Check every line below for the word "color" and give only the number of lines where it appears.

─── Record excerpts ───

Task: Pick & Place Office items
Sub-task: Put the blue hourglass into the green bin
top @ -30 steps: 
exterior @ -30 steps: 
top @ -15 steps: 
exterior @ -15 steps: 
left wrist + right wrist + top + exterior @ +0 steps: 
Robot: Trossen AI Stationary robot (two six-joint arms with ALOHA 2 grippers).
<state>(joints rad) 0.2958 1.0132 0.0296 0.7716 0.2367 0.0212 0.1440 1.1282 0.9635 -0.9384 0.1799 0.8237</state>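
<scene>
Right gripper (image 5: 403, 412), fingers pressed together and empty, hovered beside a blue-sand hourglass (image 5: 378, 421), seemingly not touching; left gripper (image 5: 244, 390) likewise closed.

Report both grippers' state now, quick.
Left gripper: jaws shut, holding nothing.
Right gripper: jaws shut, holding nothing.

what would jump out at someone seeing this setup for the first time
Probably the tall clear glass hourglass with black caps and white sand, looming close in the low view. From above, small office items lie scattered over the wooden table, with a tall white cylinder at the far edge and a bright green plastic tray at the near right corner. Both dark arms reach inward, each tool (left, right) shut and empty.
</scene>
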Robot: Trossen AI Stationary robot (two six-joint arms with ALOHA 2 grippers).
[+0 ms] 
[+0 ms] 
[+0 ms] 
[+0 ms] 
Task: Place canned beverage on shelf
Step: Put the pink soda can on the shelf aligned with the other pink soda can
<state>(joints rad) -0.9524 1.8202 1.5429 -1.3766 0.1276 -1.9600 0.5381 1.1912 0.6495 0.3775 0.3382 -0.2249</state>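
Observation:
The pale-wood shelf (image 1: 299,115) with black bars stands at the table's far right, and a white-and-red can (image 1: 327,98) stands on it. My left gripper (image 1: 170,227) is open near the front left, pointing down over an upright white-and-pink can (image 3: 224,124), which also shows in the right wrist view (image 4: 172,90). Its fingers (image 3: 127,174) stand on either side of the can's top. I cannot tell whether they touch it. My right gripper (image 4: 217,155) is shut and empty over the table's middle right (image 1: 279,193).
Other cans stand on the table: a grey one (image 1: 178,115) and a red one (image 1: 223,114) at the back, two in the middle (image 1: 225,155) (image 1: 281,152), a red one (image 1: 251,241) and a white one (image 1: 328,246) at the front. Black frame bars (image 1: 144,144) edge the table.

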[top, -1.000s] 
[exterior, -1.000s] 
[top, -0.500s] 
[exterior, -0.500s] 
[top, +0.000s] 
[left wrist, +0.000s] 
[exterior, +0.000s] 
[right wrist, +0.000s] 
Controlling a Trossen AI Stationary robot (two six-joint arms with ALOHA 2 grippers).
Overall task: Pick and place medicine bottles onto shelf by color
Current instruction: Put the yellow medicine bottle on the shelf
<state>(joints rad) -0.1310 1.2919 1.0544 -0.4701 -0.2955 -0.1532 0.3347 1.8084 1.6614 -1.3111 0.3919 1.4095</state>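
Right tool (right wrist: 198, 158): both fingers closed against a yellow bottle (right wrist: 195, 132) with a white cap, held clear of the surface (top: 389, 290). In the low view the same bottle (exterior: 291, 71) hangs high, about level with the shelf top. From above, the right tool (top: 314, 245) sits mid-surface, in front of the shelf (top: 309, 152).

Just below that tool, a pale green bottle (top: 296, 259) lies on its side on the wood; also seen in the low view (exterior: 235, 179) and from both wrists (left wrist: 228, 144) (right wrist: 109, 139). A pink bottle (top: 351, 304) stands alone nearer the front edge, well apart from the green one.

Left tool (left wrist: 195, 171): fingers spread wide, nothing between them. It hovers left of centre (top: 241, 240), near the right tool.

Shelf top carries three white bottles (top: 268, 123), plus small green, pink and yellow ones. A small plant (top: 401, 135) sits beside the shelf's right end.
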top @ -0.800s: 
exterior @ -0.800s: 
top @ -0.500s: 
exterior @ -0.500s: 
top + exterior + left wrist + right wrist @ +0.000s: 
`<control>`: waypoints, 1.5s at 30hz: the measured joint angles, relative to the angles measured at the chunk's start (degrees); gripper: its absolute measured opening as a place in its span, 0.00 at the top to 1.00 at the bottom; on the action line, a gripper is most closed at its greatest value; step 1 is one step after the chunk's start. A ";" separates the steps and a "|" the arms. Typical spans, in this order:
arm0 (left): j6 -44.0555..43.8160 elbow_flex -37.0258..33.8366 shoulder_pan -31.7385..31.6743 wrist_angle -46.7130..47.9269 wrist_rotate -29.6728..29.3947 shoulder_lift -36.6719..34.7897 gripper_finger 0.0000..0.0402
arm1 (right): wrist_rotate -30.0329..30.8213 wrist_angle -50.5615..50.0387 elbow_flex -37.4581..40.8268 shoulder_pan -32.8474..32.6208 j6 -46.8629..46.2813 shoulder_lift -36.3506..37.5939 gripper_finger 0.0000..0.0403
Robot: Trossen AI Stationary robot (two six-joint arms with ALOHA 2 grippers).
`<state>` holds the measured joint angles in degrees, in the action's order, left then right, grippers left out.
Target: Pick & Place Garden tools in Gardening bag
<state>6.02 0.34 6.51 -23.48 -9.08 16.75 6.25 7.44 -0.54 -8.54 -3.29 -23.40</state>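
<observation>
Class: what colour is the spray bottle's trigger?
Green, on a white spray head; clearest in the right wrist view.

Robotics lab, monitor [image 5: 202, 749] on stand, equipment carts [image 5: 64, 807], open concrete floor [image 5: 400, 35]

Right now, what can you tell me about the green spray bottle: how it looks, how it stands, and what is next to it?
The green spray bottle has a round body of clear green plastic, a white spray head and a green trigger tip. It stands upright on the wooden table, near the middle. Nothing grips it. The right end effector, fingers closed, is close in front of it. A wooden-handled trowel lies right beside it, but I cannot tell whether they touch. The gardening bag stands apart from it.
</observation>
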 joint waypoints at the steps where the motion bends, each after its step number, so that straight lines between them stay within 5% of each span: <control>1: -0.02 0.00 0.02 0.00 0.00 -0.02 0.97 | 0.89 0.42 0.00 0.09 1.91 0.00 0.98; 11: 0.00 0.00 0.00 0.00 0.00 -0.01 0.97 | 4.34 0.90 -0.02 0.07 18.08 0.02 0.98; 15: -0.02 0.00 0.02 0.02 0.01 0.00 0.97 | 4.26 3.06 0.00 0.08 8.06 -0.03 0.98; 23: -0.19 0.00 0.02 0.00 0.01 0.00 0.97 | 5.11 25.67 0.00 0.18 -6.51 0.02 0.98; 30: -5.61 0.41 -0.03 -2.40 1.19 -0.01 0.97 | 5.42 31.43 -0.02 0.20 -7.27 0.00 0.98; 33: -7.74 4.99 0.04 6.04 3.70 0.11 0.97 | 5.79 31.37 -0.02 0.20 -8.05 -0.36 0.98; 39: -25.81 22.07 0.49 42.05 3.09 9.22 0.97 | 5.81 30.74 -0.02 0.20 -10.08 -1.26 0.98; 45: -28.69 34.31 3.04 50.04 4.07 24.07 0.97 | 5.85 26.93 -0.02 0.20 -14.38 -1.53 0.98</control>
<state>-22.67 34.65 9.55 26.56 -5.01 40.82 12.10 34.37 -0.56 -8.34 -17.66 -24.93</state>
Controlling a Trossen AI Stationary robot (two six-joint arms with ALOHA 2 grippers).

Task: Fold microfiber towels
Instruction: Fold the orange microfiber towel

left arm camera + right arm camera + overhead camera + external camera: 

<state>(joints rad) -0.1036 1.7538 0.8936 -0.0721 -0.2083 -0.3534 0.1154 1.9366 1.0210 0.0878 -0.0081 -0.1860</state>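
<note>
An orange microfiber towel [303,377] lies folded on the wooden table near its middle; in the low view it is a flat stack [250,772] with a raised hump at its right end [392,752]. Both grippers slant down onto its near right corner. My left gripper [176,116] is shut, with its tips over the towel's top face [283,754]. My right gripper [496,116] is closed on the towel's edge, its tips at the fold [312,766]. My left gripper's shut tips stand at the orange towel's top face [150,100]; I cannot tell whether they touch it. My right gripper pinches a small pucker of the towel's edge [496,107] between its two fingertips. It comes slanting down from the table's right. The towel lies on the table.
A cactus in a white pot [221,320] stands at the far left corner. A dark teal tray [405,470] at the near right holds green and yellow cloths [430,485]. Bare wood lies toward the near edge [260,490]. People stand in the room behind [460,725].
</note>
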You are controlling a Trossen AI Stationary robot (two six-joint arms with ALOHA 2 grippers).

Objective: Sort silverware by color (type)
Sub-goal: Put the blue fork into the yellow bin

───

#### Response
2